Mention that this revelation may be mind-boggling and rejected. The Fight or Flight mode is engaged hence the label the 2nd Threshold.

A Moment of Opportunity: Along the journey, if you happen to not come across any punctuation points up until here, the 2nd Threshold will be your chance. You will have the opportunity to induce a mentor-made stressor/punctuation point by highlighting before and after moments via progress reports; what was hoped to be achieved and the reality of the situation.

A formal report with an executive summary, including metrics, can do the job. Also announcing this transparently when the journey begins, at the handshake, will make it even better. This helped me a lot when I needed an upper hand during my coaching.

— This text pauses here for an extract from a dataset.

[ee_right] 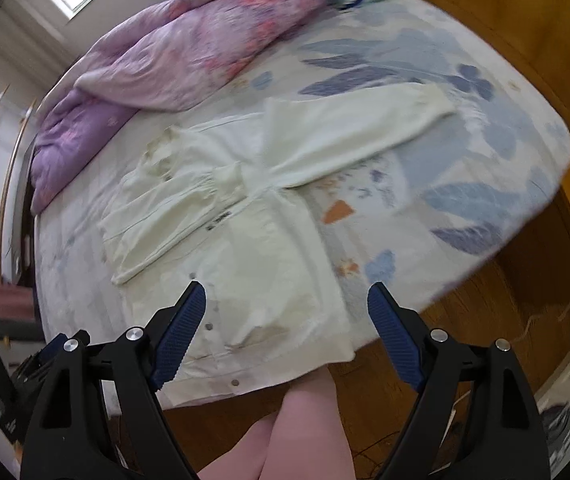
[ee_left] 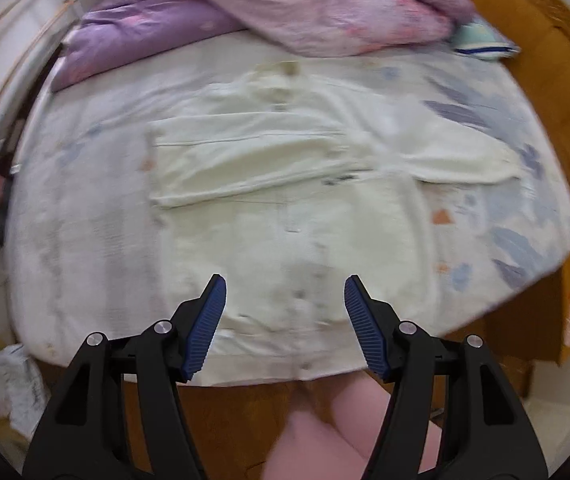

I highly recommend arranging an internal half-day event/summit where all people in the organization are invited for a presentation by volunteered heroes/teams/departments/tribes/squads highlighting their before and after moments.

This stressor can be designed to span over the whole journey with feedback loops; mini bi-weekly newsletters/presentations/reviews, etc.

No matter how you do it, the culture's System 1 thinking[9] will kick in. Revelation done with proof / objective results is helpful to engage the System 2 thinking. Also, giving enough time to process the results helps a long way.

Emphasize that until this point, we've been experimenting, learning together, and going after what we wanted. We were probing, observing, and understanding but not transforming. Now the mentor can exercise his/her consultant muscles and show what is needed. After all, that is why the mentor is hired; to show expertise.

In the beginning, the mentor was not qualified to consult not because (s)he had no expertise but had no context/credibility. Now the mentor has been traveling and experiencing the journey along with the culture, it's hard to dismiss his/her suggestions as easily as it was before.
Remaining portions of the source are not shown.